Korea faced the economic crisis, as we have highlighted, with large public spending, which is reflected in significant fiscal deficits. This spending affected both demand and supply in the economy. For example, fiscal policy was directed towards supporting development in the industrial and technological sector, which encouraged small and medium companies through a series of fiscal incentives.13 The government also completed public work programs and provided incentives for setting up new companies (through support and privileged subsidies) with the intention of generating employment, and so countering the increasing poverty in the lowest-learning sectors. Another fiscal measure aimed at stimulating demand was the implementation of income support for the poorest, such as training and maintenance programs for reemployment.2 These measures explain the considerable increase in public spending in 1998 and 1999. In effect, public spending rose from 19.8% of gdp in 1997 to 22% of gdp in 1999. Furthermore, there is a considerable fiscal debt in this year, 2.3% of gdp, although relatively less than in 1998 when the level reached 3.7% of gdp (see Table 4).

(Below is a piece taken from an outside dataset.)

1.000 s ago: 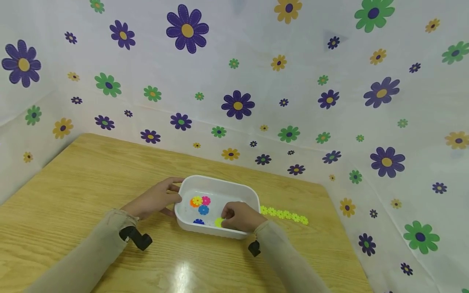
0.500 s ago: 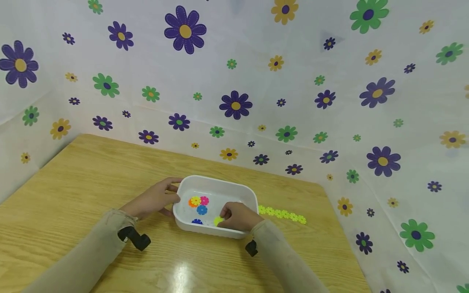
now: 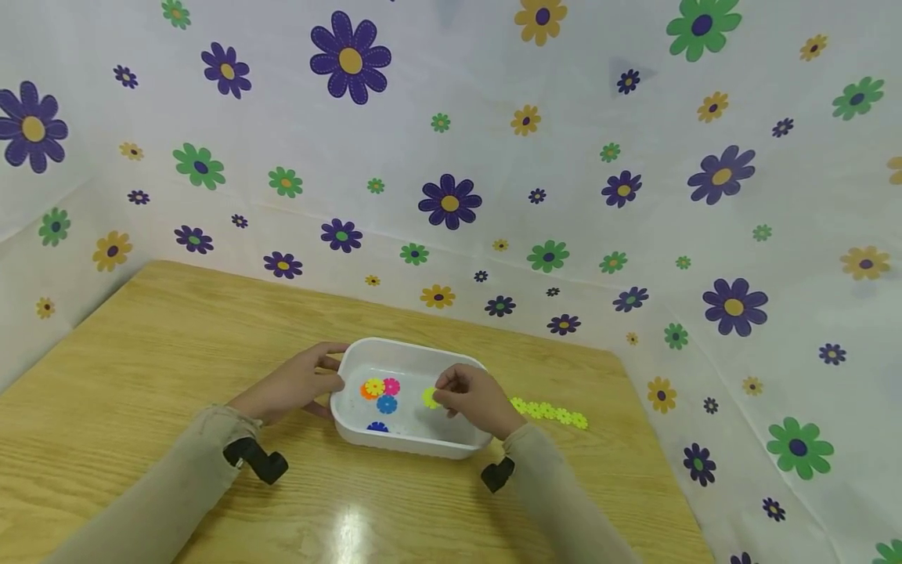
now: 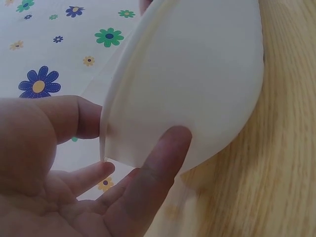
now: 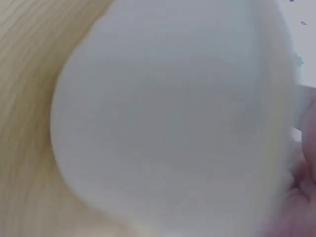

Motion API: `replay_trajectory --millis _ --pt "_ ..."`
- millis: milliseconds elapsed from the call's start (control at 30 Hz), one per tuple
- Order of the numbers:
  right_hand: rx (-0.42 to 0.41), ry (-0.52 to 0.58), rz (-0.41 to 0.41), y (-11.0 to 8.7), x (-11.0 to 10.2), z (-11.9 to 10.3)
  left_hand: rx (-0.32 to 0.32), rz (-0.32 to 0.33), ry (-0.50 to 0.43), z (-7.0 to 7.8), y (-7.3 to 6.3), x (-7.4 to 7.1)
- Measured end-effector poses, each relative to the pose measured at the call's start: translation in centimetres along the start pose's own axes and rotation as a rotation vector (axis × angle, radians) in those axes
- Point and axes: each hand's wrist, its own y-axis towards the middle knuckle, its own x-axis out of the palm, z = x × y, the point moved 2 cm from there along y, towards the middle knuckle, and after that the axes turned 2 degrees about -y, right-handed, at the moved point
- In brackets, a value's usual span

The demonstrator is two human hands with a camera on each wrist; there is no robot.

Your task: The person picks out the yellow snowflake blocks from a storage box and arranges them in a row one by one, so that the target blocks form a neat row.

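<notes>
My left hand point(image 3: 301, 384) grips the left end of a white plastic tray point(image 3: 405, 443). In the left wrist view its thumb is at the rim and a fingertip point(image 4: 175, 138) presses the outer wall. Over the tray's right half, my right hand point(image 3: 481, 398) pinches a yellow-green snowflake disc point(image 3: 431, 398) between thumb and fingers. Inside the tray lie a yellow disc point(image 3: 375, 386), an orange disc point(image 3: 367, 393) partly beneath it, a pink disc point(image 3: 391, 386), a light blue disc point(image 3: 387, 404) and a dark blue disc point(image 3: 377, 427). The tray's wall point(image 5: 168, 118) fills the blurred right wrist view.
Right of the tray, a row of several yellow-green discs point(image 3: 550, 410) lies on the wooden table point(image 3: 232, 329). A white sheet printed with flowers point(image 3: 395, 141) stands behind the table and along its sides.
My right hand has risen from the tray's front right part and moved slightly back, bringing the yellow-green disc with it. The left hand keeps its hold on the tray.
</notes>
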Motion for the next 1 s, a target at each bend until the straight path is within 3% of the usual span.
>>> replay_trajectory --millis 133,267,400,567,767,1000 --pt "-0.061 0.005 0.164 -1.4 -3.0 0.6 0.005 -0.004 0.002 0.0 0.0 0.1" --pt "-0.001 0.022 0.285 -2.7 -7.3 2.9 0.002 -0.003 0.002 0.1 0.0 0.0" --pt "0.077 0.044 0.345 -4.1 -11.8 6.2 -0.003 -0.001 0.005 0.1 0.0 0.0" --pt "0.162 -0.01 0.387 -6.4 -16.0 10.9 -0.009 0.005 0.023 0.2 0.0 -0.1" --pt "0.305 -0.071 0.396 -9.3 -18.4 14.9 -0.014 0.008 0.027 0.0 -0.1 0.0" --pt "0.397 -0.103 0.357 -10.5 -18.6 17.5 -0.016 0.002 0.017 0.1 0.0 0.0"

Examining the data in Table 4, it would be spurious to conclude that having overcome the crisis in 2000 Korea changes her position radically on the performance of demand and economic growth, given that the fiscal balance is in equilibrium or in surplus. Nonetheless, if the public spending trend from this year onwards is examined carefully, it can be seen that it is well above pre-crisis levels, particularly in 2006. In this respect it is possible to argue that the Korean government understood the significance of public spending within the dynamics of the economy, maintaining the economic policy autonomy it recovered during the crisis. It is also important to note that the increase in public spending in the absence of new taxes has much to do with the improving economy.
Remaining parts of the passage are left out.